Une remise en ordre utile, Carole. Je rajouterais à la liste de ces personnalités qui avaient tout pour être heureux socialement, l'acteur Patrick Dewaere (suicide en plein tournage de film), le chanteur Nino Ferrer (à la carrière réussie), Jean Louis Bory (écrivain célèbre), le peintre Bernard Buffet mais encore le philosophe Gille Deleuze, Romain Gary, Ernest Hemingway... Et la liste est encore longue de ceux qui ont décidé de mettre fin à leur vie sans être au chômage. Sans compter tous ces anonymes dont l'entourage pensait aussi qu'ils avaient tout pour être heureux (argent, famille etc...).

Disparaître pour des raisons intimes qu'il ne convient pas d'interpréter par respect pour ces disparus singuliers...

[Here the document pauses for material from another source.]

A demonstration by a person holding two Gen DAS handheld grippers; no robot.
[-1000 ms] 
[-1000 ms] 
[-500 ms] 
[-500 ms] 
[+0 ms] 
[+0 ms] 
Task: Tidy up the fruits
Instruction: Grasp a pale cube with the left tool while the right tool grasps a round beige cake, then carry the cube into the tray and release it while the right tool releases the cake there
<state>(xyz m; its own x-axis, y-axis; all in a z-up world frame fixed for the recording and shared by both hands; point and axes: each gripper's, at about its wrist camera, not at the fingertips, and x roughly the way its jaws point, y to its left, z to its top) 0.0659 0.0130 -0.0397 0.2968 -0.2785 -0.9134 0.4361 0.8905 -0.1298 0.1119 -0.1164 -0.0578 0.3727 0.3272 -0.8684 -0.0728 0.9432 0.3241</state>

Heureusement que le taux de chômage est à des années lumières du taux de suicides... Il serait urgent de ne pas fabriquer des associations aberrantes. Je suis bien d'accord !

Portrait de iverlaine

Je partage absolument tout ce qui a été dit ici et les exemples que vous avez pris Carole et Cécile m'ont bien parlé. Quant au jeu de mots " fin de moi ", il résume à lui seul ce qu'est une destinée jusque dans les " fins de mois " difficiles pécuniairement mais qui, fort heureusement, ne poussent pas tout un chacun au suicide car, sinon, il y a longtemps que je ne serais plus de ce monde !

Portrait de Gilbert

Je réagis au post d'Iverlaine... Sans n'avoir jamais été au chômage, mes fins de  " mois " sont souvent très " just " mais il ne me viendrait surtout pas à l'idée de mettre fin à mon moi ! Ne serait-ce que pour espérer des jours meilleurs. Ne dit-on pas que " de la frustration naît le désir ! ". J'ai un fils au chômage et je peux vous assurer qu'il se bouge... Très vivant le fiston !

Portrait de Juliette

Je me permets de faire un lien avec un autre sujet de discussion sur le profil du suicidaire. Il a été dit, si j'ai bien compris, qu'il fait culpabiliser tout le monde et rend responsable les autres de son geste. Je me dis donc, qu'en cherchant des rationalisations, comme le chomage, on fait aussi le "jeu" de celui qui se suicide, de son narcissisme pathologique, à savoir rendre la société responsable et, à travers elle, chaque être humain. Or, il n' y a pas de responsable.